#### Problem details
The answer should hold only the line with "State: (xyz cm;" and each line after it through the last line of the material, exactly.

#### Data for review
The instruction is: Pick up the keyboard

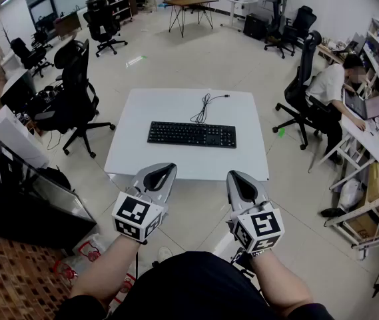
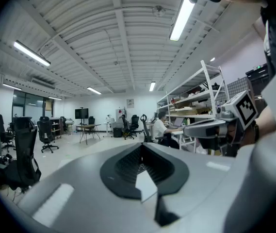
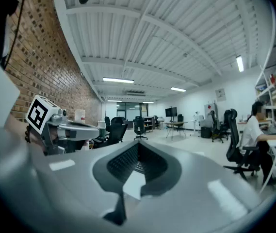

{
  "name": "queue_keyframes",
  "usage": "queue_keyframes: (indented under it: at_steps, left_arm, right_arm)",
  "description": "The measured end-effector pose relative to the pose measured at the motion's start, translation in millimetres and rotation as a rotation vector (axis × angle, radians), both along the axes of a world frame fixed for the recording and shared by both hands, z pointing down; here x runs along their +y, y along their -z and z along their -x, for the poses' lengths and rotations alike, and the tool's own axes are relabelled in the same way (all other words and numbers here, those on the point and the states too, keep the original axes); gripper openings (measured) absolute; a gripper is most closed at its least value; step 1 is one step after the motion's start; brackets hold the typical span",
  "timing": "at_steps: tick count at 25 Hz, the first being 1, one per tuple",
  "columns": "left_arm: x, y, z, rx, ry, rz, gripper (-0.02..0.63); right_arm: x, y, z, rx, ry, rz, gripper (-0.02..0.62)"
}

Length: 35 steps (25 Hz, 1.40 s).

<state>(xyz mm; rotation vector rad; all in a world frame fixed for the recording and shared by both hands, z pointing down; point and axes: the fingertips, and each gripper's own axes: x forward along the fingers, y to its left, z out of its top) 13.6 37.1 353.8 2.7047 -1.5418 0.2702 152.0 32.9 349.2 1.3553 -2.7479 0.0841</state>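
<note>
The keyboard (image 1: pixel 191 134) lies flat across the middle of the desk (image 1: pixel 176 105), slightly nearer the near edge than the far one, with its long sides parallel to those edges. Its cable (image 1: pixel 206 105) loops from the back of the keyboard toward the far edge, and the plug lies loose just short of that edge, right of centre.

The left gripper (image 1: pixel 165 172) and the right gripper (image 1: pixel 238 179) hang at the near edge, the left one left of centre and the right one toward the near right corner. Neither touches the keyboard. In each gripper view the jaws are pressed together at the tips with nothing between them.

The step in hand looks like the reach, so both sets of jaws will have to spread before they get there. The keyboard is long, thin and low. It would probably handle best with one gripper at each short end, each lower jaw slid under the edge and both ends lifted together so it stays level. A one-sided pinch would likely let it tip. The free cable should trail along, but it may drag or snag at the far edge.

Count: one keyboard, one cable, one desk and two grippers.
</note>
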Motion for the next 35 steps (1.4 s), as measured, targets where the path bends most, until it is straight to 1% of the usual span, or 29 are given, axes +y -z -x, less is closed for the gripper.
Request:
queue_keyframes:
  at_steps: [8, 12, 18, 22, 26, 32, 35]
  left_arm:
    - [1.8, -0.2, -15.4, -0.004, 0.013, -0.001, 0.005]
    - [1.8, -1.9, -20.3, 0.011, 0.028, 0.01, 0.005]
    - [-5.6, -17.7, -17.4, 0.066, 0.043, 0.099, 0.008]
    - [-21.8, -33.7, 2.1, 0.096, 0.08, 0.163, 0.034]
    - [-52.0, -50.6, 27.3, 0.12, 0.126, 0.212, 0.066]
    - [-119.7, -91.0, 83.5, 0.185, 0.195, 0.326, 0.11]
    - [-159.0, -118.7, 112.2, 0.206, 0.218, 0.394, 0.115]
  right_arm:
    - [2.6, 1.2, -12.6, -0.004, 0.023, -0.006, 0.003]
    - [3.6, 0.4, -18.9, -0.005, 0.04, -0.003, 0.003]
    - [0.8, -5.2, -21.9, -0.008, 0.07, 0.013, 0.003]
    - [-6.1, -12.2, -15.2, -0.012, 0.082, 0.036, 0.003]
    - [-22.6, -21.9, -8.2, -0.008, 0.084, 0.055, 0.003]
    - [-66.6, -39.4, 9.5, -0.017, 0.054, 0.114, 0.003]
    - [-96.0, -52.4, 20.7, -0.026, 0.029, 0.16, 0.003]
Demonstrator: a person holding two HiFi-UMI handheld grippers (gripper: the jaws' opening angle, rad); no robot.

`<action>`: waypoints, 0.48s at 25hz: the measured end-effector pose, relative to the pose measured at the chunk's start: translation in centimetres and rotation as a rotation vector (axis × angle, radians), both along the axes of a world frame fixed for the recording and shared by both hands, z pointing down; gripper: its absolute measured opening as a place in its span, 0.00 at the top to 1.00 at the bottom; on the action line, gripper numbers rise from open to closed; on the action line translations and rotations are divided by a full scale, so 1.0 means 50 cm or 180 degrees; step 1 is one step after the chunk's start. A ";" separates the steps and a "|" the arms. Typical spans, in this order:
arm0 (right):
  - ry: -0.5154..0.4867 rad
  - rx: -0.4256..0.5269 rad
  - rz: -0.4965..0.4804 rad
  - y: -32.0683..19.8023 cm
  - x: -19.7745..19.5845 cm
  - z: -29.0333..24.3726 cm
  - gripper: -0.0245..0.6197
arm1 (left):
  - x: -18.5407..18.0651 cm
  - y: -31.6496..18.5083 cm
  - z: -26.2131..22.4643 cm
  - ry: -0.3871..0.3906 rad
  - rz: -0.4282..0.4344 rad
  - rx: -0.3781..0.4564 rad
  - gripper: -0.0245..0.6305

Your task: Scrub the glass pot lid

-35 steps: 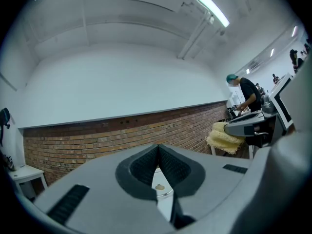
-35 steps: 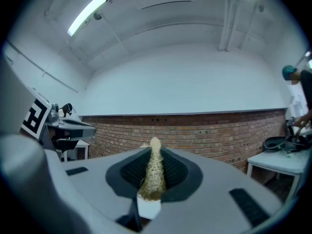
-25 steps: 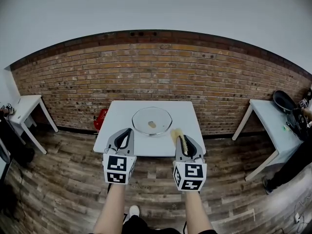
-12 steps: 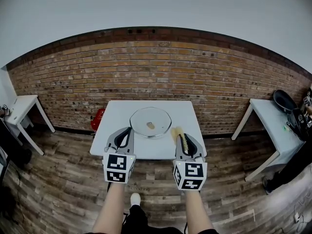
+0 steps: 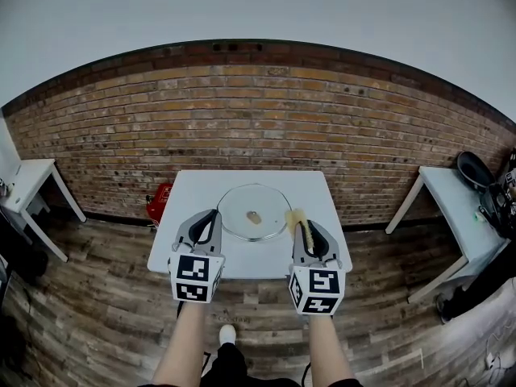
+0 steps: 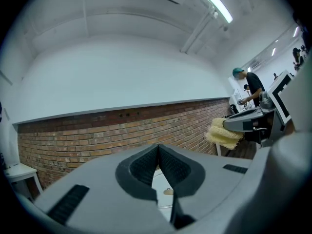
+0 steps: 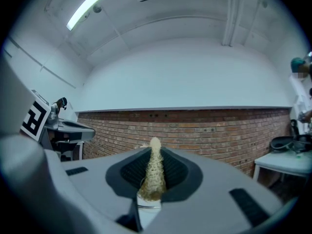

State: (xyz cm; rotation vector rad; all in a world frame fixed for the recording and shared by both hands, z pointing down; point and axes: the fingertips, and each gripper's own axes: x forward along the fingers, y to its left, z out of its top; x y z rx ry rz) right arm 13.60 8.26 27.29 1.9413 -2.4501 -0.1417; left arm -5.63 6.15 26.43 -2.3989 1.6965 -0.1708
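Note:
The round glass pot lid (image 5: 253, 212) lies flat in the middle of the white table (image 5: 187, 252), a small knob at its centre. My left gripper (image 5: 211, 217) hovers over the table's near left part, jaws shut and empty; in its own view the left gripper (image 6: 158, 152) has its pads pressed together, with a bit of the lid (image 6: 165, 199) below them. My right gripper (image 5: 305, 227) is shut on a yellow scrub sponge (image 5: 297, 220), just right of the lid's rim. In the right gripper view the sponge (image 7: 154, 172) stands on edge, clamped between the pads.
A brick wall (image 5: 258, 127) runs behind the table. A red object (image 5: 157, 202) sits on the floor at the table's left. White side tables stand far left (image 5: 22, 185) and far right (image 5: 455, 208), the right one with dark pans. A person (image 6: 252, 87) works in the distance.
The view has drifted closer to the table; the lid now sits nearer both grippers. Both grippers keep their pose, the right still clamped on the sponge.

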 end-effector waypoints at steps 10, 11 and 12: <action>0.0038 -0.0113 0.0056 -0.117 -0.027 0.043 0.87 | -0.041 -0.120 0.059 0.0087 0.0008 -0.0168 0.95; 0.0038 -0.0119 0.0072 -0.129 -0.027 0.045 0.87 | -0.041 -0.133 0.065 0.0083 0.0022 -0.0187 0.95; 0.0034 -0.0127 0.0087 -0.141 -0.027 0.048 0.87 | -0.041 -0.145 0.072 0.0078 0.0037 -0.0206 0.95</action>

#### Output
State: (xyz cm; rotation vector rad; all in a world frame fixed for the recording and shared by both hands, z pointing down; point and axes: the fingertips, and each gripper's own axes: x forward along the fingers, y to its left, z out of its top; x y z rx ry rz) right arm 13.60 8.26 27.29 1.9413 -2.4501 -0.1417; left arm -5.63 6.15 26.43 -2.3989 1.6965 -0.1708
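Note:
The round glass pot lid (image 5: 253, 212) lies flat in the middle of the white table (image 5: 187, 252), a small knob at its centre. My left gripper (image 5: 211, 217) hovers over the table's near left part, jaws shut and empty; in its own view the left gripper (image 6: 158, 152) has its pads pressed together, with a bit of the lid (image 6: 165, 199) below them. My right gripper (image 5: 305, 227) is shut on a yellow scrub sponge (image 5: 297, 220), just right of the lid's rim. In the right gripper view the sponge (image 7: 154, 172) stands on edge, clamped between the pads.
A brick wall (image 5: 258, 127) runs behind the table. A red object (image 5: 157, 202) sits on the floor at the table's left. White side tables stand far left (image 5: 22, 185) and far right (image 5: 455, 208), the right one with dark pans. A person (image 6: 252, 87) works in the distance.
The view has drifted closer to the table; the lid now sits nearer both grippers. Both grippers keep their pose, the right still clamped on the sponge.
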
 end-effector waypoints at steps 10, 11 and 12: <action>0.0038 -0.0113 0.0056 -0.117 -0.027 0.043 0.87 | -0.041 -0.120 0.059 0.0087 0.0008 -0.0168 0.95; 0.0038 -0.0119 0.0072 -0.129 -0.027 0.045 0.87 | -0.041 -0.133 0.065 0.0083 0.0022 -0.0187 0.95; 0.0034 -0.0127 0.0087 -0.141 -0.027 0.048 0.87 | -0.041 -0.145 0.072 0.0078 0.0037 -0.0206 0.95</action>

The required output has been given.